Description of the task >>
Reading the data below, count the lines that carry the string "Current". Give nothing but the count.

Supplied data >>
==============================

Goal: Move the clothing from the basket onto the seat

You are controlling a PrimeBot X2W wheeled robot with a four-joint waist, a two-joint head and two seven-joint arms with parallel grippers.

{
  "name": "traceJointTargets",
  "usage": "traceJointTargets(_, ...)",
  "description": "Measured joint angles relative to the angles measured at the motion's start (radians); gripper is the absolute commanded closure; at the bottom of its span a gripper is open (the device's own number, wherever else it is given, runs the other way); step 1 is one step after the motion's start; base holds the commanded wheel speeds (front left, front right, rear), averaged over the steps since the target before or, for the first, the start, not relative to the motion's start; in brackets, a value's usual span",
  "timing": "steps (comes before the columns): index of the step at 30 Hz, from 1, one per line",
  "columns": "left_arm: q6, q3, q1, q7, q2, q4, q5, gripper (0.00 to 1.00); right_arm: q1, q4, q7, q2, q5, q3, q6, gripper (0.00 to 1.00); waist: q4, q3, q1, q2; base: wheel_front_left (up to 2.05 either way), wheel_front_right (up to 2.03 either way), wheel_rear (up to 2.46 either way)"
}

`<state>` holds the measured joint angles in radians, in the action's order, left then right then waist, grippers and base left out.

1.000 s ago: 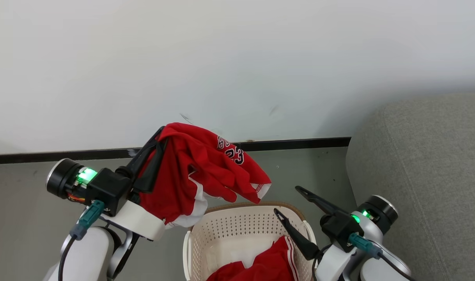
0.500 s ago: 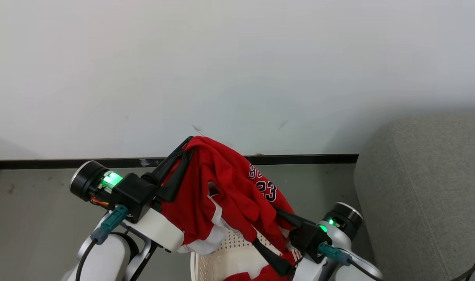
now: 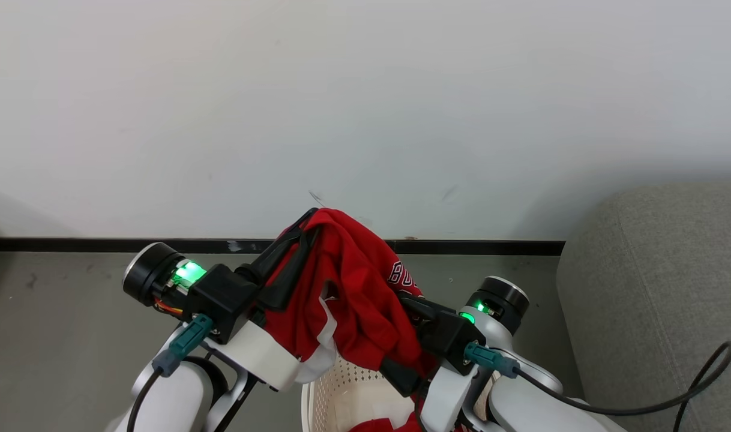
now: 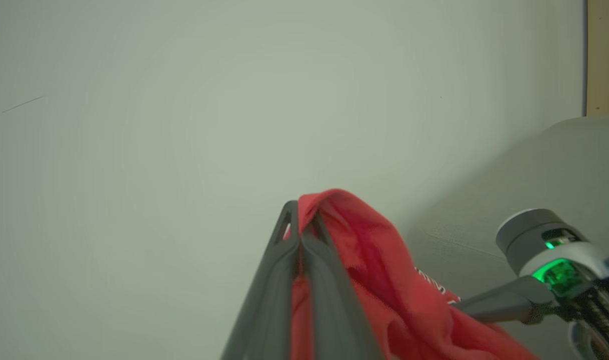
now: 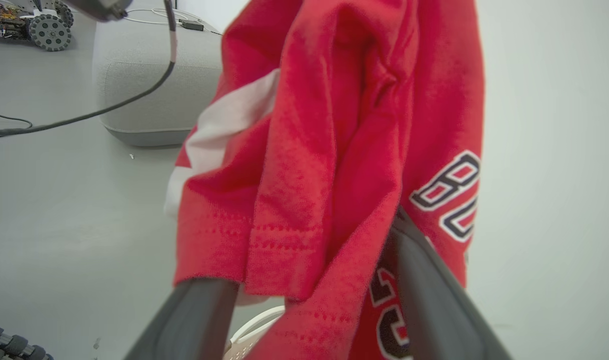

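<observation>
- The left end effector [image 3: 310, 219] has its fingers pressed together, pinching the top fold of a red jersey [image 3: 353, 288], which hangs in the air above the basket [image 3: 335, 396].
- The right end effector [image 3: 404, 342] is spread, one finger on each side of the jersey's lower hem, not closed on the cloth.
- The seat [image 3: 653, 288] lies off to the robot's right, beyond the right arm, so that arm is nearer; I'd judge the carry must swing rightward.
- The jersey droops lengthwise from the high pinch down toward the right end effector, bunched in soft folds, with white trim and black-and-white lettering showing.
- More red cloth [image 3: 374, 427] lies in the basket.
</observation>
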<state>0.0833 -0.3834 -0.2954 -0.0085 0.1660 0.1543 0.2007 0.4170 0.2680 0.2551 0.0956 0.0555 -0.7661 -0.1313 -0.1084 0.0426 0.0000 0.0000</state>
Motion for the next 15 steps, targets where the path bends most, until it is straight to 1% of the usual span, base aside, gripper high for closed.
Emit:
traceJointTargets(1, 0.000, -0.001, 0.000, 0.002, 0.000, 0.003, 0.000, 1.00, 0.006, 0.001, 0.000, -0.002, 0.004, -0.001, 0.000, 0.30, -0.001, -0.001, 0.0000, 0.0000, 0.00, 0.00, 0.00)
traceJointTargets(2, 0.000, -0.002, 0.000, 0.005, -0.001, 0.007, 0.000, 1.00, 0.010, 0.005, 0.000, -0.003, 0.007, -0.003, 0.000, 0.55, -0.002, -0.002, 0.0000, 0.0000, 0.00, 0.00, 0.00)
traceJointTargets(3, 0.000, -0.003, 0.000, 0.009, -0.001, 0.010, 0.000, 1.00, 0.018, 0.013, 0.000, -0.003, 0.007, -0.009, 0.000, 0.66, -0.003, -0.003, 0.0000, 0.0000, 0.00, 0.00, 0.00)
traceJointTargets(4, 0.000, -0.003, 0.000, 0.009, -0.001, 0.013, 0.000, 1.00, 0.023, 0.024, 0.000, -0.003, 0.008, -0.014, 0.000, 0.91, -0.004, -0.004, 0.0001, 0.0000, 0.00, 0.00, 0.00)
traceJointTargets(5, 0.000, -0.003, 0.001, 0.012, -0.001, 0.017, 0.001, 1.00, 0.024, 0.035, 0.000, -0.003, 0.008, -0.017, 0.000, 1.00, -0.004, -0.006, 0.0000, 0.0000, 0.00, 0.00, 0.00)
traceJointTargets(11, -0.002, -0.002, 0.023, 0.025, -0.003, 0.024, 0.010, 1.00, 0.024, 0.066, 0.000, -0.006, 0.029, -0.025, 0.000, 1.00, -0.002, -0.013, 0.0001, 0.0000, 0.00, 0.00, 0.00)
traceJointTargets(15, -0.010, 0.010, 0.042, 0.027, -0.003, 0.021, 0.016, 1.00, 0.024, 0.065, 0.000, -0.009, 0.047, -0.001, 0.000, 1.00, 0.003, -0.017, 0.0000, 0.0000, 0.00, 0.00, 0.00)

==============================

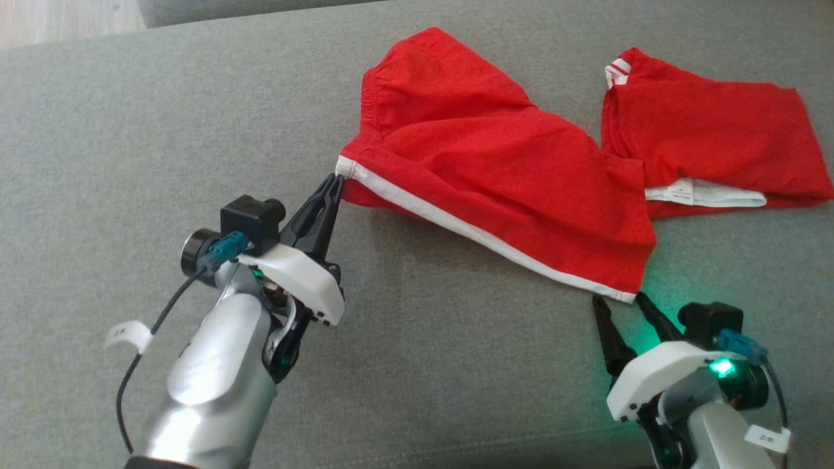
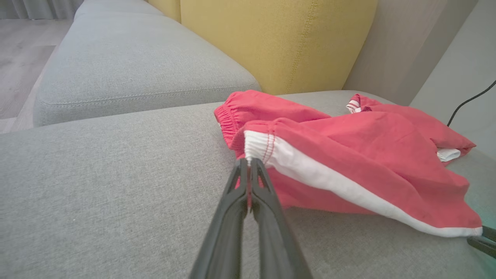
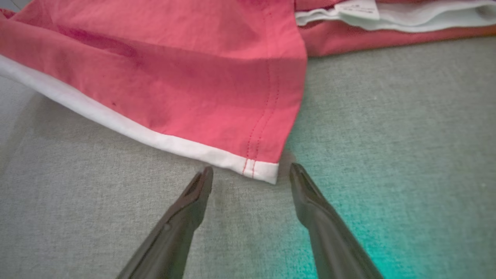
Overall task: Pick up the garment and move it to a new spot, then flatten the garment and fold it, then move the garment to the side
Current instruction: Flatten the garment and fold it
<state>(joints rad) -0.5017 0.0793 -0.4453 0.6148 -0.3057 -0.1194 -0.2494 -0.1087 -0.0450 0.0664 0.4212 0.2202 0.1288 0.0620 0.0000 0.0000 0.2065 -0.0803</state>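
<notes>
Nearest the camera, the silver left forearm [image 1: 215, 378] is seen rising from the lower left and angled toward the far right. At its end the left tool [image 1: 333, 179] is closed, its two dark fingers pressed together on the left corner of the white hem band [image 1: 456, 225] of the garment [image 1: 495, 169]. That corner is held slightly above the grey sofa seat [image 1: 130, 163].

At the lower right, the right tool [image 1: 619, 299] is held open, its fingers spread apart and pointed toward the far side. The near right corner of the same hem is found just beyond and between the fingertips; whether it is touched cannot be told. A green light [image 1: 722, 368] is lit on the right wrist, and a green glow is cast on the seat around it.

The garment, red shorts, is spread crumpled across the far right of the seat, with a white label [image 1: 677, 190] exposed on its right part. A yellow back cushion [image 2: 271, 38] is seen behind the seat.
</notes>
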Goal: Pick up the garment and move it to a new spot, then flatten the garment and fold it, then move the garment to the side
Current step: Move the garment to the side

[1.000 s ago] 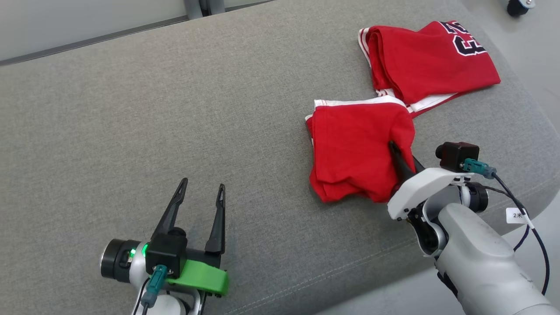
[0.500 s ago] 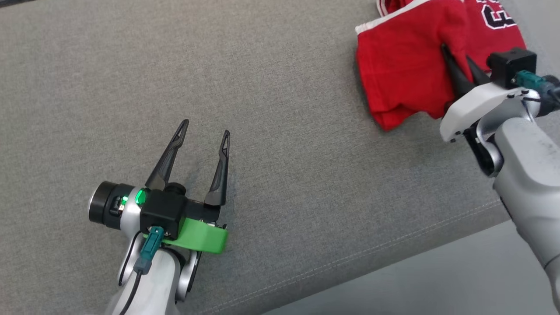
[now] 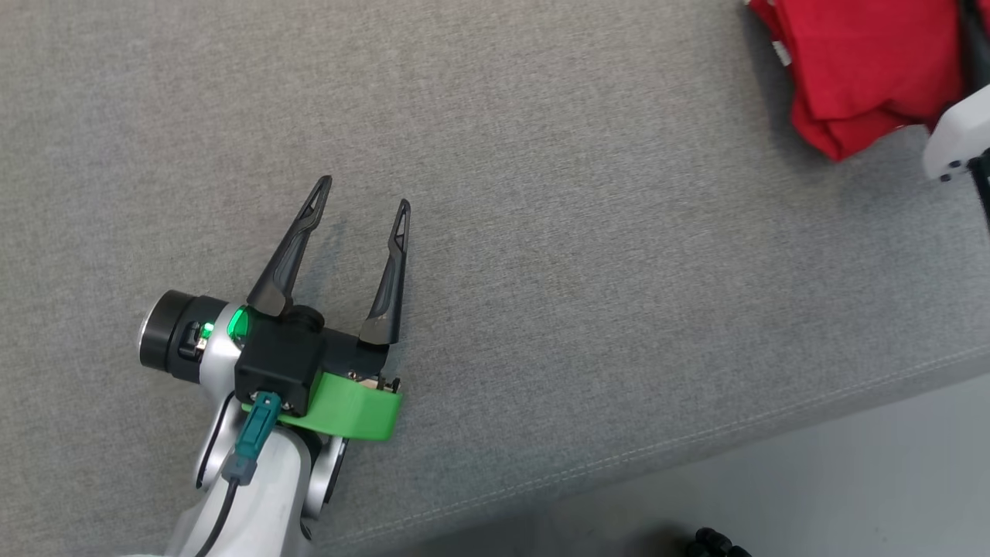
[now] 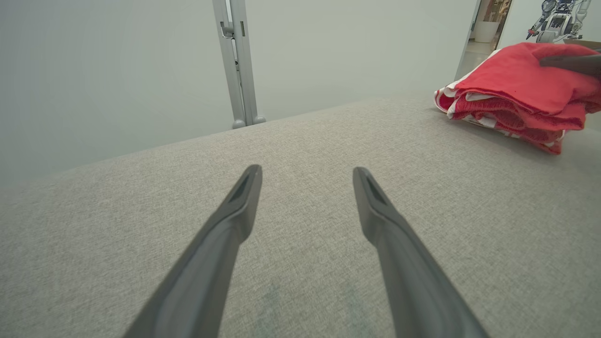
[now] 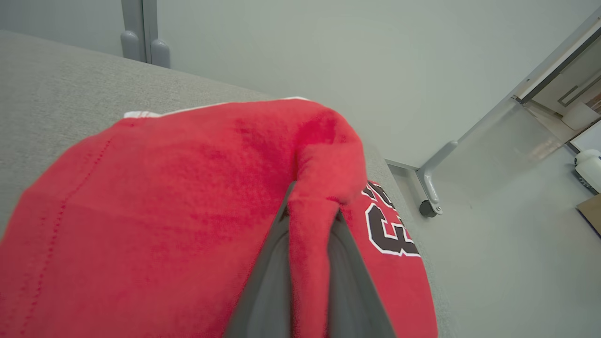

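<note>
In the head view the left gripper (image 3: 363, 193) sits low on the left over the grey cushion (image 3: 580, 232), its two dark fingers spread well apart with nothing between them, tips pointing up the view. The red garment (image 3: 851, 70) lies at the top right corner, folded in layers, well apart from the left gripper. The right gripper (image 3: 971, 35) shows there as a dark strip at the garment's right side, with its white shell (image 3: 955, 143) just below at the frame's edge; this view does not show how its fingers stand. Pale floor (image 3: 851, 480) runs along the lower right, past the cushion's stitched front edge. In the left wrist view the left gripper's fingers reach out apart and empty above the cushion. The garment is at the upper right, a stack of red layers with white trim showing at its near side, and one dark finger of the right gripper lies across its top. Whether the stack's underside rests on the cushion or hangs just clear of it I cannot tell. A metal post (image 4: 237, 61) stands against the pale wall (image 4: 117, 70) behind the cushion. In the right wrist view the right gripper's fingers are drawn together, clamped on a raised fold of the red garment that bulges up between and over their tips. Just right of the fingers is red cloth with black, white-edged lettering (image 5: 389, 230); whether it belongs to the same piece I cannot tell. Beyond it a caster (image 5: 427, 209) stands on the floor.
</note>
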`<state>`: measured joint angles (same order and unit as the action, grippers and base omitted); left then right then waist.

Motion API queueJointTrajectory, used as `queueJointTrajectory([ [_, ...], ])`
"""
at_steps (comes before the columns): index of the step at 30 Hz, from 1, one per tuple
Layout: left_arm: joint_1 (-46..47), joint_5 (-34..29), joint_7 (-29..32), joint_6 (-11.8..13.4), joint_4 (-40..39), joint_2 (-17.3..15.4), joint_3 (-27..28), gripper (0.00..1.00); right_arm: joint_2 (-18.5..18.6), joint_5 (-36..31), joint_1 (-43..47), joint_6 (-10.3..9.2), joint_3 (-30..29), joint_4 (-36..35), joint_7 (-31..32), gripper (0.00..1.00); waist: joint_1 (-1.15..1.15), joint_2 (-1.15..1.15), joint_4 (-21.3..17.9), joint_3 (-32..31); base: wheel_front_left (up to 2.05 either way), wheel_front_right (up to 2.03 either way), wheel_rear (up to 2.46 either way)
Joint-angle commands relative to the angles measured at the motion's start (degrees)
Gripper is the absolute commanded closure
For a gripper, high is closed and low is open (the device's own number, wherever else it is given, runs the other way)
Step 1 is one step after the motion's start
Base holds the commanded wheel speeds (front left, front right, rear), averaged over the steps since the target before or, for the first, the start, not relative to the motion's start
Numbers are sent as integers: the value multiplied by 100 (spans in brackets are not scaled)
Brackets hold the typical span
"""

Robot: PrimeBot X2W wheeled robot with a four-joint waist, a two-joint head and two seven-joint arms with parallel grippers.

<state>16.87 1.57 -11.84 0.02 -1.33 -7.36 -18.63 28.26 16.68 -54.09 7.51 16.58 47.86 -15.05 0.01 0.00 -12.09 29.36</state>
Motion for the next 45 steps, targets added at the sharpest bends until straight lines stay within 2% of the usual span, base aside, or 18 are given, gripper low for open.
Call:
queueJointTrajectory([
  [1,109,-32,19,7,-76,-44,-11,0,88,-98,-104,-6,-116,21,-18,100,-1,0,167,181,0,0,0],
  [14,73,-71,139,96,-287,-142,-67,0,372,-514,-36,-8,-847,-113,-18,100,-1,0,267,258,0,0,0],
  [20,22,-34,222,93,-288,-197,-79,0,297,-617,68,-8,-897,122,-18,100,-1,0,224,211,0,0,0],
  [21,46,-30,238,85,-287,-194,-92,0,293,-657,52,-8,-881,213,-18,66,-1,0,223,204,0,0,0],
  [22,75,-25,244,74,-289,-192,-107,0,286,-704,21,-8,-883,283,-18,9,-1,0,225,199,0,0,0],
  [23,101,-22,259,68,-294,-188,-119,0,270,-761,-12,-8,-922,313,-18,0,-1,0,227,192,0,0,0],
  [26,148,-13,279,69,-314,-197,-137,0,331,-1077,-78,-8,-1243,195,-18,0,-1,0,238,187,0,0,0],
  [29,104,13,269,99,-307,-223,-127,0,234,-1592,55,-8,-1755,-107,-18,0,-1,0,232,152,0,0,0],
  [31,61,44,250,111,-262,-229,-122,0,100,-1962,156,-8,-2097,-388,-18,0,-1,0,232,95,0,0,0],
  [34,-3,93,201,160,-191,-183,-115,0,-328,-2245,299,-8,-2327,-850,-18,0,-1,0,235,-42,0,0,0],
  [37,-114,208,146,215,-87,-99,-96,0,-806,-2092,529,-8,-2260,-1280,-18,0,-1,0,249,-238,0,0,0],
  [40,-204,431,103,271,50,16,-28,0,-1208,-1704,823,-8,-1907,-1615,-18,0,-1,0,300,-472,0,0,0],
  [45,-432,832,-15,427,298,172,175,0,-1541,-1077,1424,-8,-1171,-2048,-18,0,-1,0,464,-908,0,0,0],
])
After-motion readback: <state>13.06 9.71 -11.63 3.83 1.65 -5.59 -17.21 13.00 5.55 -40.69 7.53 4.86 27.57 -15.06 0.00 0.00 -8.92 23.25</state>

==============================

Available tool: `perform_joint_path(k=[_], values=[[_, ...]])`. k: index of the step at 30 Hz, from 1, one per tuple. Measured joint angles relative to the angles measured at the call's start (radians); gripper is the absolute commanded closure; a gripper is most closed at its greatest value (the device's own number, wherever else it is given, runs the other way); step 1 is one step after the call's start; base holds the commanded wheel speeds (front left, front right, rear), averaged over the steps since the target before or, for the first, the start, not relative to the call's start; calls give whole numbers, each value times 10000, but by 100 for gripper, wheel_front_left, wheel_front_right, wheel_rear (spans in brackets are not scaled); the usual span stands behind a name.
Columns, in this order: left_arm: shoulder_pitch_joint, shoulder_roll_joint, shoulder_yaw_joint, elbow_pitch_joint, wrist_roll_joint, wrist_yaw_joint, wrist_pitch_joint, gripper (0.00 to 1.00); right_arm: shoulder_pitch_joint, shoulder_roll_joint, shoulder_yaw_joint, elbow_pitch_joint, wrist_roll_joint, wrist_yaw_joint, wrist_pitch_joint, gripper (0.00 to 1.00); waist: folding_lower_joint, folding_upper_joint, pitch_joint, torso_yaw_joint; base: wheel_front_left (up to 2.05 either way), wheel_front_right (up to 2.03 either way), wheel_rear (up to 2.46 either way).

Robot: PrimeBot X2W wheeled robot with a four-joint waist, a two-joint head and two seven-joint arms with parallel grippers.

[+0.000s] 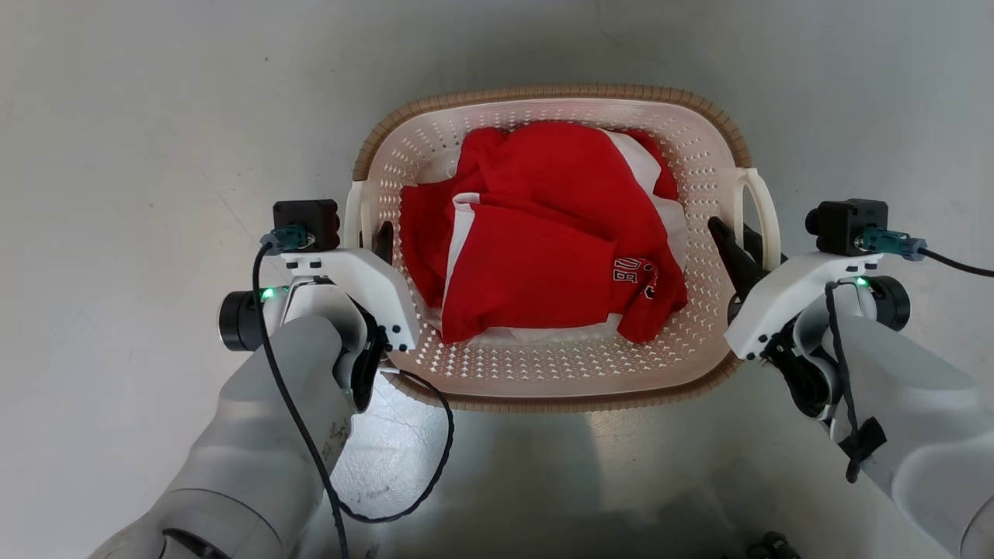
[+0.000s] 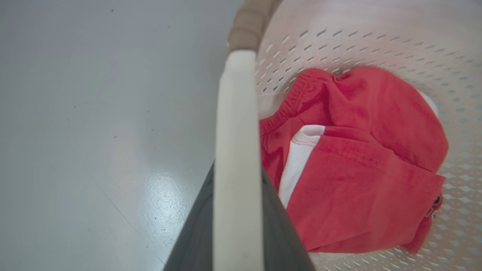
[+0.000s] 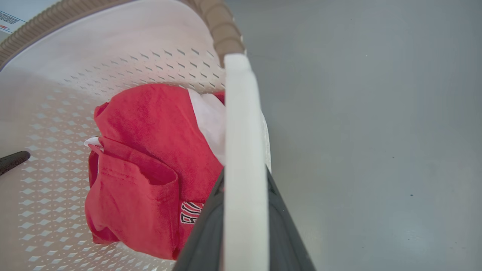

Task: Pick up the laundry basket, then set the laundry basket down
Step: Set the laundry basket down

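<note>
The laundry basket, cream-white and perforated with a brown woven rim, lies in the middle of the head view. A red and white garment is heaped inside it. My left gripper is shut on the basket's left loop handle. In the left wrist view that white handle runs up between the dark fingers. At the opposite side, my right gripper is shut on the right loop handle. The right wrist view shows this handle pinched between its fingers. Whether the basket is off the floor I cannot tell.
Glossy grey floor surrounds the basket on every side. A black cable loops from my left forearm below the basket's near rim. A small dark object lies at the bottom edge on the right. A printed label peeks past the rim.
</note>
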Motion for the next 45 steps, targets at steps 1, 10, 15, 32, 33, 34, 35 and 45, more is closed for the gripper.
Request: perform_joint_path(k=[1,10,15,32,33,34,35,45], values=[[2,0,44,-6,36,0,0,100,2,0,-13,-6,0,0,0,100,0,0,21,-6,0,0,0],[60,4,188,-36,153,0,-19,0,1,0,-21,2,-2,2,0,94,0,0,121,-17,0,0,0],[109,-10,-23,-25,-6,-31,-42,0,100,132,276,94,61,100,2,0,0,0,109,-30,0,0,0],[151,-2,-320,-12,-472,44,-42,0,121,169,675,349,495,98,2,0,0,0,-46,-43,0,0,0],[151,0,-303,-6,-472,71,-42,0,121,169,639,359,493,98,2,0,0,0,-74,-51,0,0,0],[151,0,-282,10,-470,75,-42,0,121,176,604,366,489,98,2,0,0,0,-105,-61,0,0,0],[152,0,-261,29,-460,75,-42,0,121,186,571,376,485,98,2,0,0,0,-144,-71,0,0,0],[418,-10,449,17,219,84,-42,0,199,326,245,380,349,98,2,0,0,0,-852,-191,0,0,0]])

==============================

Expected answer >>
2